A Naruto fighting game using real-time gesture recognition

Khai Nguyen
khaiquangnguyen
Published in
12 min readMar 18, 2019

Background

Fighting game

A fighting game is a game where the player controls a character and engages in close-quarter combat with another player or computer-controlled character. The characters often have a set of moves, and the game is often played in two or more rounds on a stage. Examples of iconic fighting games include Mortal Kombat (Figure 1-a), Stress Fighter (Figure 1-b), Super Smash Bros (Figure 1-c), Soul Calibur (Figure 1-d).

Figure 1 — Images of iconic fighting games. (a) Top-left is Mortal Kombat, (b) top-right is Street Fighter, (c) bottom-left is Super Smash Bros, (d) bottom-right is Soul Calibur.

Naruto

Naruto is a Japanese manga series that tells the stories of a young ninja named Naruto. The manga features a fictional world where ninja engages in combat using jutsu — special techniques. The primary method to perform a jutsu is through the use of hand seals (Figure 2).

Figure 2 — A hand seal performed in the Naruto franchise

Naruto-inspired Fighting Games

There have been many fighting games on a variety of systems inspired by the manga Naruto, the most prominent of which is the series Naruto Ultimate Ninja Heroes (Figure 3).

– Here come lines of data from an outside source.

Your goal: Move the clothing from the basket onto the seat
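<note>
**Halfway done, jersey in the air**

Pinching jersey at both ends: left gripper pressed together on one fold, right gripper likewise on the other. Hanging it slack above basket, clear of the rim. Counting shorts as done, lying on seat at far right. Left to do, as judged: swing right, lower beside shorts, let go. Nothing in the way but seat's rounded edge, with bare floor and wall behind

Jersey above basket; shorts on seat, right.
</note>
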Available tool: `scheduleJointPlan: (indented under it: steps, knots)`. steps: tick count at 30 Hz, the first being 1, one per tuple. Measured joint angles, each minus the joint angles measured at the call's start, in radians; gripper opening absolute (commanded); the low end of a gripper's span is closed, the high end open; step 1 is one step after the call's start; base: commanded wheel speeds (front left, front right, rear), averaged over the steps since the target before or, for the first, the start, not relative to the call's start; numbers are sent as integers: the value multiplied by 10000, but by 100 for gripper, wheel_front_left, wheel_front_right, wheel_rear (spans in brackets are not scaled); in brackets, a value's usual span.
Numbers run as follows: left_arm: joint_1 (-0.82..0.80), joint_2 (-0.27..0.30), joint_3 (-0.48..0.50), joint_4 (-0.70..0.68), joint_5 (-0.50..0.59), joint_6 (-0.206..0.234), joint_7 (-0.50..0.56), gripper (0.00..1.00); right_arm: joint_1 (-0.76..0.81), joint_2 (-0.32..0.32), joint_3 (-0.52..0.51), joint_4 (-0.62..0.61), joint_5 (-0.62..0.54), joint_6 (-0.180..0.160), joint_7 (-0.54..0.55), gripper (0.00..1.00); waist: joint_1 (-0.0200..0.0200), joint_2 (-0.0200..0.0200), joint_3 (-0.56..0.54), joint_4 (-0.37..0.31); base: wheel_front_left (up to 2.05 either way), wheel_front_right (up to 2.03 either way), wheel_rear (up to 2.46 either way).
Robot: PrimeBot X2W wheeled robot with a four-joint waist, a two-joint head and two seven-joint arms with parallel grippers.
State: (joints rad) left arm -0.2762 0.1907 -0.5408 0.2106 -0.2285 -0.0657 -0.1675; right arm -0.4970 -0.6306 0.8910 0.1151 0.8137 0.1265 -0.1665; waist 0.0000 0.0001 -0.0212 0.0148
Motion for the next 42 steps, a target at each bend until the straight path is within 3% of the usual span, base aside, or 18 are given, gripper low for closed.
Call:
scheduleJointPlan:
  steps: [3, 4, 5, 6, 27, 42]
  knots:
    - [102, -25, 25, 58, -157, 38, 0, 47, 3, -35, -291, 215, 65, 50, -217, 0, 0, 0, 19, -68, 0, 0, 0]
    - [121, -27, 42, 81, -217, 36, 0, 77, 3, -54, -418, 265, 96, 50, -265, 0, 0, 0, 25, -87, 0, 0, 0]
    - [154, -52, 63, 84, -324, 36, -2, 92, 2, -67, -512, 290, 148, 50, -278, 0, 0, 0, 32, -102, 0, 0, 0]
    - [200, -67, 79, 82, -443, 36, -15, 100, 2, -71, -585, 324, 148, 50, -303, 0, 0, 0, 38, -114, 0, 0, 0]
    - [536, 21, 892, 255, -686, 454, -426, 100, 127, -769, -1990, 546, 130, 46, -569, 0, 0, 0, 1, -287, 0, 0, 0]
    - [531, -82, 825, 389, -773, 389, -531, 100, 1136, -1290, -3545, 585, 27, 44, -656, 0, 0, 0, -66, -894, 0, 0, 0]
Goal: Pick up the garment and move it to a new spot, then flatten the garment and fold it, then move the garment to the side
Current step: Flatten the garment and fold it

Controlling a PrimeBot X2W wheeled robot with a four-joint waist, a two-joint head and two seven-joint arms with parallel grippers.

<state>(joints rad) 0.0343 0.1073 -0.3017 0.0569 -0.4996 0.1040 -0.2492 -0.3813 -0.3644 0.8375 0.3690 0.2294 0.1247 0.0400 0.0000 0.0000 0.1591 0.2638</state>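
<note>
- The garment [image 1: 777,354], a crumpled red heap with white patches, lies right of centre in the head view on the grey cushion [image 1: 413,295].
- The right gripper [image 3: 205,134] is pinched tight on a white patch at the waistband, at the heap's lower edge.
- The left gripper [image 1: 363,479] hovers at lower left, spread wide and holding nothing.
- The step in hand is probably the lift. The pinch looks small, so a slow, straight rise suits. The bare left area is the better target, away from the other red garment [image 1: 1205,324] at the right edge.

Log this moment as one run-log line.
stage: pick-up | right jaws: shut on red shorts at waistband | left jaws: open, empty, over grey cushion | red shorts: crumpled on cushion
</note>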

While these games feature a variety set of characters, move sets, and battlegrounds, they all employ traditional control schemes such as keyboards or controllers.

Figure 3 — Footage from Naruto Ultimate Ninja Heroes franchise

Concept

Keyboards and controllers are very familiar control scheme to gamers and have been the standard for many years. However, they fail to provide an immersive experience for fighting games. The most notable reason is that while there is a one-to-one mapping between the controls and the characters actions, they do not map naturally to how the characters act.

For this document, I propose a new set of control schemes for a Naruto fighting game. The control scheme will be based primarily on:

  1. Gesture recognition. All of the jutsus will be invoked using real hand gestures as input through a system of gesture recognition with Microsoft Kinect and Leap Motion.
  2. Body inputs. The movements will be controlled using leg movements through the usage of a Microsoft Adaptive Controller.

These two set of gestures map directly from user movements to character movements. Players use their own legs to move the characters and use their own hands to form hand seals and perform jutsus. This direct mapping creates a much more immersive experience than traditional keyboards and controllers.

Theme

Naruto Ultimate Ninja Heroes has been one of the most successful 2D Naruto fighting games, praised for its great graphics, combat system, move sets, and characters. Since the game is already greatly designed, and the main innovation proposed in this document is the control scheme, which is independent of the game itself,

I propose to use Naruto Ultimate Ninja Heroes as the base game, with gesture recognition built on top of the game as a separate input scheme.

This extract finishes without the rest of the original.